Le responsable terroriste a également accusé le Premier ministre israélien Benjamin Netanyahou de ne pas respecter ses engagements, notamment en ce qui concerne la réouverture du point de passage de Rafah et le retrait de zones où l’armée israélienne reste déployée. À l’inverse, il assure que le Hamas a respecté l’ensemble des termes de la première phase de l’accord.
Dans le même temps, des informations antérieures indiquent qu’un haut responsable du Hamas aurait proposé l’intégration d’environ 10 000 membres de l’organisation au sein d’une nouvelle force de sécurité opérant à Gaza, sous l’autorité d’un comité palestinien soutenu par les États-Unis. Une option rejetée fermement par Israël, qui s’oppose à toute participation du Hamas à une future gouvernance ou structure sécuritaire de Gaza.

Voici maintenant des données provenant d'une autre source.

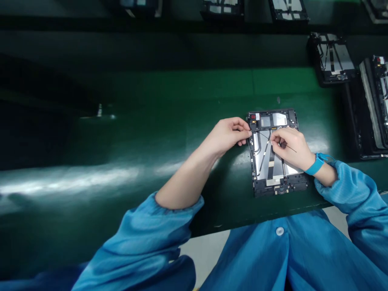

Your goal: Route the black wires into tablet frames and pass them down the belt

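An opened tablet [262, 161] lies flat on the green bench, its silver battery plates, flat ribbon cables and dark circuit parts exposed. Over its upper right area, my right hand [292, 145] is closed in a pinch on a thin black cable [291, 149], whose loose end sticks out to the right below the knuckles. My left hand [232, 133] has thumb and forefinger pressed together at the tablet's upper left edge. What sits between those left fingertips is too small to tell. A thin dark line runs across the tablet between both hands.
The bench has a green mat [169, 133]. At the right stand another opened tablet unit [336, 56] and a stack of dark tablet parts [372, 109]. More opened units [289, 8] sit on a shelf along the back. The bench's front edge is close to my body.
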The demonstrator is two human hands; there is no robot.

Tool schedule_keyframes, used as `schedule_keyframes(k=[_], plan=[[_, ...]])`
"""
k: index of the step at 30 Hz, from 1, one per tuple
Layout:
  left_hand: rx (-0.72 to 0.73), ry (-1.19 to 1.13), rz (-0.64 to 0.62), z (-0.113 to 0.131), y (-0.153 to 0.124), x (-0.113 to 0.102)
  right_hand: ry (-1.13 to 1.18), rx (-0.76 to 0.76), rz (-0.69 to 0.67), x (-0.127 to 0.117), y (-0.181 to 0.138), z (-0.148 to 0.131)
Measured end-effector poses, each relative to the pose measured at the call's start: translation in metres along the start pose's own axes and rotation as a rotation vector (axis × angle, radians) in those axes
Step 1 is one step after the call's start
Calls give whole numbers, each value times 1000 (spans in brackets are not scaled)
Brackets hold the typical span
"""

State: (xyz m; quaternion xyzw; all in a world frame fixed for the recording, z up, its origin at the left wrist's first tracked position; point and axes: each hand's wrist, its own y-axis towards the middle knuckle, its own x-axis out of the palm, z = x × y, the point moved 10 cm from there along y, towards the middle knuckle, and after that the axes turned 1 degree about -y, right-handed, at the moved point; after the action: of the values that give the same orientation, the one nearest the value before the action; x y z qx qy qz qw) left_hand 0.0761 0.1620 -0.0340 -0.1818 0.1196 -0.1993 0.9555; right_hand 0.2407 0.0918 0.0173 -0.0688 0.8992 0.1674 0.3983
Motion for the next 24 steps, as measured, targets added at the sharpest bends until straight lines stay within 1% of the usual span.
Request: schedule_keyframes(k=[2,5,8,11,13,15,20,24], plan=[[65,257,-30,17,2,-2,7,2,9,-1,1,0],[226,640,-64,47,8,3,24,11,22,-3,1,1],[304,830,-150,63,15,17,40,14,33,-4,1,2],[310,916,-245,67,19,29,60,9,39,-5,1,3],[297,944,-275,66,19,30,67,15,32,-3,1,4],[297,951,-281,66,19,29,71,26,21,-2,1,5],[331,909,-249,65,23,25,77,38,6,-2,2,4],[307,987,-256,63,26,26,76,35,14,-2,2,3]])
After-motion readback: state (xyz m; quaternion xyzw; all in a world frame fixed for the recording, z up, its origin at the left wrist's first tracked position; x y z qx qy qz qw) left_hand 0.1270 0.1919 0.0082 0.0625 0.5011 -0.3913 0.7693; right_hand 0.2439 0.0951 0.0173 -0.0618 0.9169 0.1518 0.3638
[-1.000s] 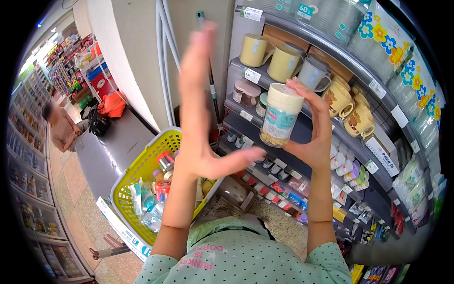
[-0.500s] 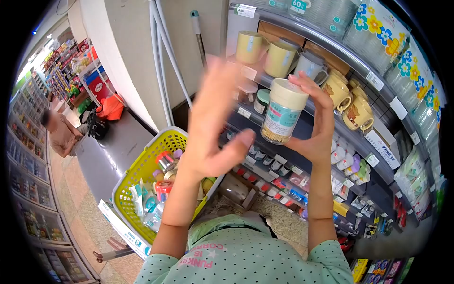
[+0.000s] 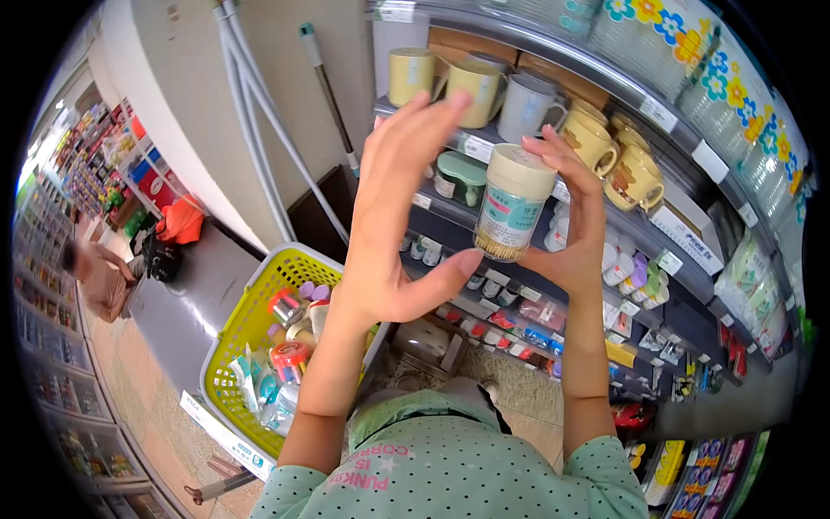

Washington, de son côté, estime que le désarmement du Hamas pourrait être lié à une forme d’amnistie. Selon un responsable américain, cette approche s’inscrit dans le cadre du plan en 20 points présenté par le président Donald Trump pour l’après-guerre à Gaza.
Ce plan prévoit qu’après la libération de tous les otages, les membres du Hamas qui accepteraient de désarmer et de s’engager dans une coexistence pacifique pourraient bénéficier d’une amnistie, tandis que ceux qui choisiraient de quitter Gaza se verraient accorder un passage sécurisé vers des pays tiers. Donald Trump a toutefois averti à plusieurs reprises que le refus du Hamas de se désarmer entraînerait de lourdes conséquences.